Plague offers readers an overview of this highly complex disease caused by the bacteria Yersinia pestis. The history of the disease, as well as information about Yersinia pestis and its transmission by fleas, is described. The section Geographic Distribution presents areas of the world and United States where plague occurs most commonly in rodents and humans. Species Susceptibility describes infection and disease rates in rodents, humans, and other animals. Disease Ecology considers the complex relationship among rodents, domestic and wild animals, and humans and explores possible routes of transmission and maintenance of the organism in the environment. The effects of climate change, the potential for Y. pestis to be used as a bioweapon, and the impact of plague on conservation of wildlife are considered in Points to Ponder. Disease Prevention and Control outlines methods of prevention and treatment including vaccination for prairie dogs and black-footed ferrets.
Toxoplasmosis (Toxoplasma gondii), one of the better known and more widespread zoonotic diseases, originated in wildlife species and is now well established as a human malady. Food- and waterborne zoonoses, such as toxoplasmosis, are receiving increasing attention as components of disease emergence and resurgence. Toxoplasmosis is transmitted to humans via consumption of contaminated food or water, and nearly one-third of humanity has been exposed to this parasite. The role of wildlife in this transmission process is becoming more clearly known and is outlined in this report.
Trichinosis, or trichinellosis, is one of the most widespread global parasitic diseases of humans and animals. This ancient disease is caused by the larval stage of parasitic roundworms (nematodes) in the genus Trichinella. Often called the “trichina worm,” this parasite is considered to be the king of the parasite community, because it has adapted to an extremely wide range of hosts including domestic animals, wildlife, and humans. Trichinella spiralis is the usual cause of the disease in humans, but humans and many other mammals, birds, and reptiles also can be infected with other species or strains of Trichinella. Regardless of climate and environments, a wide variety of hosts on most continents are infected. Trichinella is transmitted through the ingestion of infected meat, primarily through predation or cannibalism of raw meat, and this ensures survival of the parasite in a wide variety of hosts. Humans become infected only by eating improperly cooked meat that contains infective larvae.
Tularemia is a highly infectious disease caused by the bacterium Francisella tularensis. Infections in humans are not contagious and most often result from contact with infected wildlife, ingestion of or contact with contaminated water, or bites from ticks and other arthropods that have fed on infected wildlife.
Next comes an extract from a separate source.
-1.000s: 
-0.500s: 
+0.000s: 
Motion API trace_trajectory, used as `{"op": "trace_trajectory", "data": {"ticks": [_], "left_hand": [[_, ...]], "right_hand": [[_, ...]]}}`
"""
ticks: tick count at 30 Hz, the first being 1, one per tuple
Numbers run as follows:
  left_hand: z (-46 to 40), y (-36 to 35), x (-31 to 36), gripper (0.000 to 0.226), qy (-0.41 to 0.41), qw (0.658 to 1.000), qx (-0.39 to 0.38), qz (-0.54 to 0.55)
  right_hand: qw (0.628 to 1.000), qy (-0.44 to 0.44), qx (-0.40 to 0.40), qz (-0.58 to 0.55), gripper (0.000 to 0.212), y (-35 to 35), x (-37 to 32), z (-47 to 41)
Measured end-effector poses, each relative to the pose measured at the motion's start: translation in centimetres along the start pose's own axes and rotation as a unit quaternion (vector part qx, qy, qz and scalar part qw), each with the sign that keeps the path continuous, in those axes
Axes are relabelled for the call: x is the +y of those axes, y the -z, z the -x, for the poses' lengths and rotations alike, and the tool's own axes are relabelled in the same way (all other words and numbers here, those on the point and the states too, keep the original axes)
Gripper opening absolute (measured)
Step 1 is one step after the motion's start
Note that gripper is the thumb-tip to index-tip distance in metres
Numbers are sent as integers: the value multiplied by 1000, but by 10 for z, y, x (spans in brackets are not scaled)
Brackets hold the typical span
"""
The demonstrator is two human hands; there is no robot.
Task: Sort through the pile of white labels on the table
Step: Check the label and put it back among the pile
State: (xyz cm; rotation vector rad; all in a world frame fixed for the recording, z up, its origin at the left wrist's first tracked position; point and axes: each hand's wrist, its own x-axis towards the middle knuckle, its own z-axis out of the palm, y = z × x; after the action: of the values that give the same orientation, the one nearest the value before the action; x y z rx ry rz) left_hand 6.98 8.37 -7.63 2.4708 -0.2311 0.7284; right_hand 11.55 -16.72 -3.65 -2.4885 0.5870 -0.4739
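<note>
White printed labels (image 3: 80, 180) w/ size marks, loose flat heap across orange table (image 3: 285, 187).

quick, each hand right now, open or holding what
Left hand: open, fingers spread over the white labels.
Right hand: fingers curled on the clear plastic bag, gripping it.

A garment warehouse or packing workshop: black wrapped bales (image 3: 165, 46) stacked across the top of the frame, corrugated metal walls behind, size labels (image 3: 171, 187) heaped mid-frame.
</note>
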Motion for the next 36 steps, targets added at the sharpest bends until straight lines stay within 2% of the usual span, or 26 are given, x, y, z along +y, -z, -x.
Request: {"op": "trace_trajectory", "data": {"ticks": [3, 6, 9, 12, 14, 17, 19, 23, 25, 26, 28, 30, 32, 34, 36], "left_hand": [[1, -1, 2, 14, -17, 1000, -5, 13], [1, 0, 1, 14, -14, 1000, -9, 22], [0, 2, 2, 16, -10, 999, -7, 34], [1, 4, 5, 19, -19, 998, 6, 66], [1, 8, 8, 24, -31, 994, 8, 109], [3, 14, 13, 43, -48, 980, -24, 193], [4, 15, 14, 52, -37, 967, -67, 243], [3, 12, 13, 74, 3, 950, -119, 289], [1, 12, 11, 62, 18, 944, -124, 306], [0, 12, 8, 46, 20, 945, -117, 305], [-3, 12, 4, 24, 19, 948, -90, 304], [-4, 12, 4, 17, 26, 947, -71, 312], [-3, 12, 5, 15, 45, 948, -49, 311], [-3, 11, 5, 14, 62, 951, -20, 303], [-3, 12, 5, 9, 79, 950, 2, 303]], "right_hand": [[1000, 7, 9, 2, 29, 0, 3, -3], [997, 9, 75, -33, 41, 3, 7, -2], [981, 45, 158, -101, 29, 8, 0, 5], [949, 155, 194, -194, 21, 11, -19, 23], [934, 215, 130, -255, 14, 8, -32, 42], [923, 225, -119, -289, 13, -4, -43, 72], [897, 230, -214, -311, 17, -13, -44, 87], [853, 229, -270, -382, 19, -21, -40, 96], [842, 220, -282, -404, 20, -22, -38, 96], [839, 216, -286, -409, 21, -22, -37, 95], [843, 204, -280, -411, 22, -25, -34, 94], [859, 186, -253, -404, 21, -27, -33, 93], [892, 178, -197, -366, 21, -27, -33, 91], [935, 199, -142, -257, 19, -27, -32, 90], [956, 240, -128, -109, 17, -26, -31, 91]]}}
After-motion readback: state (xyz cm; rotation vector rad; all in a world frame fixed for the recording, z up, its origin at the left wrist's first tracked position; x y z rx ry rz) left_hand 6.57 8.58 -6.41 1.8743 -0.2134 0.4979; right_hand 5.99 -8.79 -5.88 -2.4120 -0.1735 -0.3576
Why bother about wildlife disease?
In most developed countries, the maintenance of the numbers of wildlife is vested in the natural resource agencies of those countries. During earlier times, game species were the primary focus of natural resource agencies however, current wildlife conservation continues to transition towards a more holistic focus on biodiversity and environmental health. Nevertheless, that transition lags behind in addressing wildlife disease in “…the struggle for existence between different forms of life…”. Thus, the primary objective of this presentation is to provide a pragmatic assessment of wildlife disease that is irrespective of one’s orientation towards wildlife conservation. A secondary objective is to highlight the changing role of disease over time as a wildlife conservation factor. That transition is relevant to the insights provided for current and future efforts focused on sustaining global biodiversity and desired levels of wildlife populations in nature.